RE: Representing temporal data in RDF from Leo Sauermann on 2003-09-10 (www-rdf-interest@w3.org from September 2003)

From: Leo Sauermann <leo@gnowsis.com>
Date: Wed, 10 Sep 2003 11:32:42 +0200
To: "'Bob MacGregor'" <macgregor@ISI.EDU>, <www-rdf-interest@w3.org>
Message-ID: <000c01c3777e$7ca5c850$0501a8c0@ZION>
quads are good for context, like Geoff Chappell did in his RDF Gateway,
a tool I can recommend.

But either you take Richards or Geoff's tool does not change the fact
that you can model the data better. This may not answer your original
question but be more the rdf way:

SEARCH FOR SHIPMENT
===================

You are right that there is temporal data is related to a certain time.
But I think you can define your problem far better:

In RDF, everything has to have an identifier. You are not searching for
a FREIGHTER, you have to search for a SHIPMENT.
The shipment is the actual idea of bringing things with a ship to a
harbor. Most RDF tools support a datetime, so you can use < > = in a
query.

> SELECT ?shipID
> FROM  ((?s rdf:type ship:Shipment),
 	(?s ship:Vessel ?shipID)
> 	(?s ship:destination gps:antwerp),
> 	(?s ship:hasCargo ?cargo),
> 	(?cargo ship:hasItem ?x),
	(?x rdf:type wordNet:aluminiumPipe),
> 	(?s ship:Arrival ?dateA),
> 	(?s ship:Depart ?dateB),
WHERE (?dateA > april2003 and ?dateA < mai2003) or ((?dateB > april2003)
and (dateB < may2003)

(this is some pseudo -RDQL syntax as used by Jena or Sesame)

I assumed some namespaces, to make the example more realistic. In RDF
words are good but uris are far better.

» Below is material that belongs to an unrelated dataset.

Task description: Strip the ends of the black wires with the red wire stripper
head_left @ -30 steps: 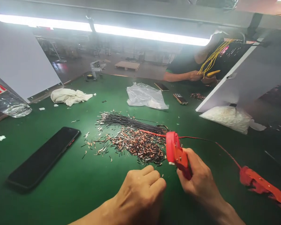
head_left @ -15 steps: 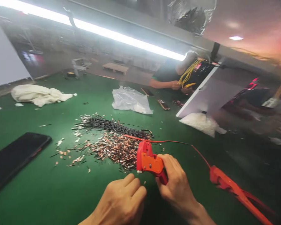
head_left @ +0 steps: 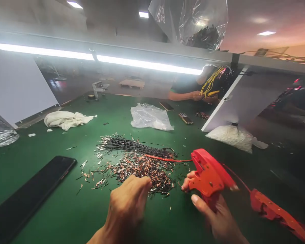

A standard organization for
trade may define a URI for an aluminiumPipe and also a URI for all trade
harbors worldwide.
- there is no thing like an "aluminiumPipe", there is
wordNet:AluminiumPipe (I don't know if they have it already, but they
might :o)
- there is no "antwerp" there is "gps:antwerp" or "harbor:antwerp" or
similiar.
- "ship:" is some trading ontology that is used for seabound vessels.


In RDF, really everything may have a URI. every pieve of furniture may
have one, every aluminium pipe of your freight, etc. there is plenty of
space in the uris.
The ship has a uri. The shipment. The order of the merchant, each item
in the order, the merchant as a person, .... everything has a url.


LOOK AT RDF CALENDAR
====================

Have a look at what the RDF Calendar group is doing, Libby Miller and
Dan Connolly:

http://www.w3.org/2002/12/cal/
http://lists.w3.org/Archives/Public/www-rdf-calendar/

they have been chewing on the "duration of an appointment" thing for
quite a while and are experts for temporal stuff. they have solutions.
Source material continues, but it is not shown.